Disclaimer: I don't own Dragon Ball Z in any way, shape, or form. I write for my own enjoyment.
But it has me by the heart. To the extent that I'm unwilling and unable to let you go. You're my first and only; the sole owner of my heart. When I saw I could lose you, the tears flowed as if I shattered. I did while waiting for you to recover and come back to me. Don't you know you've always had this hold on me? I fall to pieces whenever you're gone.
Your own body betrays you by destroying you from the inside. No wish granted by a dragon will bring you back to me this time. I, we, depend on you! If there was even a tangible way to survive by some other means, I don't see it. Where's the bright side to a cold, harsh reality that sends chills down my spine? The feeling of dread burns my soul with its icy grip. All I can do is watch helplessly as your suffering intensifies. Your cries of pain pierce my heart. How do I pull myself together only to be deconstructed the longer you stay on the cusp of life and death? You straddling that fine line further drives me to my own destruction.

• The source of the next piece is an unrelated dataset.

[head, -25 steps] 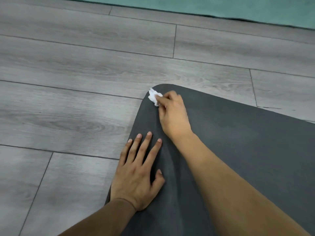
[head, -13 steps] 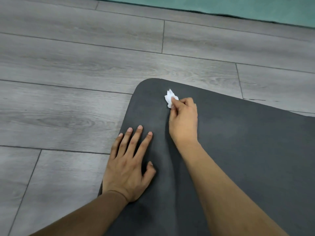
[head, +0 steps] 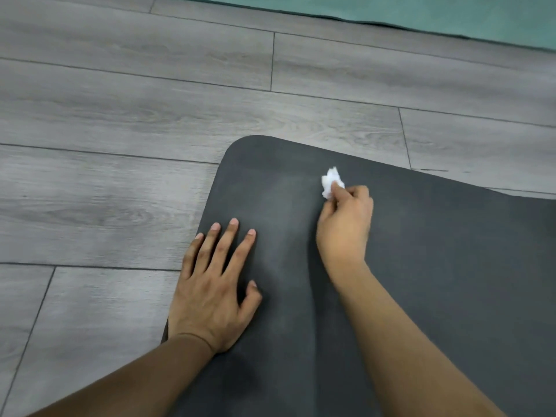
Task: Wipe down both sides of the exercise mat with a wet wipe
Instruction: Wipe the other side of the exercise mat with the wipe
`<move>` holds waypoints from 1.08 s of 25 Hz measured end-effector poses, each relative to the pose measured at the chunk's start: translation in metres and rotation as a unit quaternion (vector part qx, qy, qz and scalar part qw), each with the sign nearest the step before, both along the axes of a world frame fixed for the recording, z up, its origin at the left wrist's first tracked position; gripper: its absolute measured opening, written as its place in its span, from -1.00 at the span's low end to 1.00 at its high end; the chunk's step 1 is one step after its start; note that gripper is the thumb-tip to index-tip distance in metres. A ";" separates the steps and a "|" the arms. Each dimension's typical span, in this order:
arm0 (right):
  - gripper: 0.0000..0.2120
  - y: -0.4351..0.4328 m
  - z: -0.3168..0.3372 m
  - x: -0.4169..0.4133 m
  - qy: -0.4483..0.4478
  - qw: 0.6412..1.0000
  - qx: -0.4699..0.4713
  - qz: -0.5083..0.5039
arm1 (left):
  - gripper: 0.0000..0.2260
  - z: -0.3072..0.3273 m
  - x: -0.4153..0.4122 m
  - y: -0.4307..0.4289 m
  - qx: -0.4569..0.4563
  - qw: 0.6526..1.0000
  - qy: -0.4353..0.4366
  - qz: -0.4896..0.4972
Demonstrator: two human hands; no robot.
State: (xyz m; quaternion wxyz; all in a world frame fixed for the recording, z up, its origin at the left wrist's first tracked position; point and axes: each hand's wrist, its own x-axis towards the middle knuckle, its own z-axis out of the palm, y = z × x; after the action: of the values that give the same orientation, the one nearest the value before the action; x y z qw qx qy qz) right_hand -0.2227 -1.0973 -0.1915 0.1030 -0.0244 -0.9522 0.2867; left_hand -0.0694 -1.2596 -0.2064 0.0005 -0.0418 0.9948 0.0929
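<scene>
Head view: right hand [head: 346,227] pinches wet wipe [head: 331,179] on exercise mat [head: 445,266]; left hand [head: 210,291] flat beside; plank floor [head: 114,188] around.

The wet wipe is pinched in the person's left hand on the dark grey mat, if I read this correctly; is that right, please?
Not quite: the wet wipe is pinched in the right hand, not the left, on the dark grey mat. The head view shows it; the left hand lies flat on the mat near its edge, holding nothing.

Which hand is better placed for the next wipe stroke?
Right. The right hand pinches the crumpled wet wipe against the exercise mat; the left hand lies flat near its edge, likely steadying it.
</scene>
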 end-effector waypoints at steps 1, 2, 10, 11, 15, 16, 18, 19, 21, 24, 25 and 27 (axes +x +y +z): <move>-0.75 -0.025 0.000 0.010 0.011 0.997 -0.004 0.078 | -0.33 0.000 0.000 0.001 0.003 1.000 0.002 -0.002; -0.72 -0.046 0.001 0.022 0.011 0.985 0.000 0.170 | -0.34 -0.001 0.000 0.001 0.003 1.000 0.004 -0.005; -0.72 0.070 0.011 0.005 -0.001 0.998 0.044 0.034 | -0.34 0.002 -0.001 0.001 0.001 1.000 0.013 0.000; -0.72 0.081 0.008 0.005 -0.019 0.999 0.040 -0.024 | -0.34 0.001 -0.001 0.001 0.000 1.000 0.014 0.002; -0.67 0.009 0.004 0.023 0.004 0.987 0.032 0.160 | -0.33 0.001 0.001 0.001 -0.001 1.000 0.005 0.000; -0.66 -0.011 0.005 0.027 0.003 0.956 0.043 0.289 | -0.33 0.001 0.001 0.001 -0.002 1.000 0.005 0.000; -0.68 -0.016 0.010 0.013 0.006 0.895 0.085 0.438 | -0.34 0.001 0.001 0.000 -0.004 1.000 0.002 -0.002; -0.69 -0.002 0.009 0.001 0.021 0.897 0.106 0.428 | -0.34 0.001 0.000 0.001 -0.002 1.000 0.003 -0.003; -0.73 0.040 0.003 -0.019 0.051 0.956 0.116 0.264 | -0.34 0.001 0.000 0.001 -0.009 1.000 0.006 -0.002; -0.78 0.074 0.001 -0.026 -0.001 0.995 0.098 -0.015 | -0.34 0.001 -0.001 0.001 -0.003 1.000 0.009 0.001; -0.79 0.065 0.000 -0.029 -0.015 0.994 0.092 -0.050 | -0.34 0.001 -0.001 0.001 -0.004 1.000 0.006 0.000; -0.79 0.029 0.001 -0.033 -0.010 0.997 0.063 -0.034 | -0.33 0.002 0.000 0.001 -0.003 1.000 -0.005 -0.003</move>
State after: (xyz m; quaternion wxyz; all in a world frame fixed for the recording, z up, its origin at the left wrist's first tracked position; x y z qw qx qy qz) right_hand -0.2555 -1.0688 -0.1906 0.1045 -0.0534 -0.9678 0.2226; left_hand -0.0691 -1.2584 -0.2046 0.0058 -0.0391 0.9952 0.0900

I crumble knowing that you're suffering despite being so careful to avoid the same fate befalling our home. And you lie here frail and weak. A way I've never dared to entertain seeing you. In a state where you're most vulnerable. Fragile.
But it has me by the heart. Each and every reaction you have clenches my heart in anticipation. Will this be your last breath? Or are there more to come? Is this the moment I lose you for good? Where I truly live the rest of my days as a widow? Do I get left to wind to twist, turn, and eventually wither away?